The company overtook VIA Technologies, which specializes in computer chipsets and central processors, for the first time last month. VIA's monthly sales dropped 48 percent from the same time last year to NT$2.3 billion.
VIA still retains the local chip-design crown in terms of quarterly sales. Sales from January through March at the company hit NT$7.3 billion, down 29 percent from the same time last year but higher than MediaTek, which reported January-through-March sales of NT$6.96 billion, a 208 percent increase over the same time last year.
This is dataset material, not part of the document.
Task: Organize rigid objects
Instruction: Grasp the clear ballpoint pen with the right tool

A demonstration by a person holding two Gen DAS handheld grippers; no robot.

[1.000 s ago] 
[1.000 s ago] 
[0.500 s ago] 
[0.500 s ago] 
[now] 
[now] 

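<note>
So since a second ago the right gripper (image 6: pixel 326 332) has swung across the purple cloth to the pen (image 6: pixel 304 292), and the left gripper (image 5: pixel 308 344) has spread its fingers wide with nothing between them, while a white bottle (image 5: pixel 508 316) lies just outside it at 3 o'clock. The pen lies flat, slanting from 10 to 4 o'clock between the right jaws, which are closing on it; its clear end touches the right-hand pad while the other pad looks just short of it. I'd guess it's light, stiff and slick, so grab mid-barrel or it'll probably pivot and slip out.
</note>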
Analysts credit MediaTek's shooting star with the worldwide increase in sales of CD and DVD related products. MediaTek entered these markets long ago with lower-priced chip products than competitors in the US and Japan. Lower labor costs and a smaller chip keep MediaTek's prices lower than competitors.
Since the chips are smaller, more can be cut from a single silicon wafer, and the price-per-chip falls as a result.
MediaTek will soon face more competition from other local companies, such as VIA, which has already launched chips for CD-ROMs and DVD-ROMs.
MediaTek has responded to VIA's moves by reducing the price of its CD-ROM chipsets, which account for around 20 percent of the company's revenue.
"I think [MediaTek's price cut] will put VIA in a very difficult position," said Belle Chang, a chip analyst at Merrill Lynch in Taipei. She expects MediaTek to maintain its profit margins at over 50 percent for the first quarter.
Chips made for use in CD-rewritable drives have already become the hottest seller in the market for optical-drive chips, Chang said.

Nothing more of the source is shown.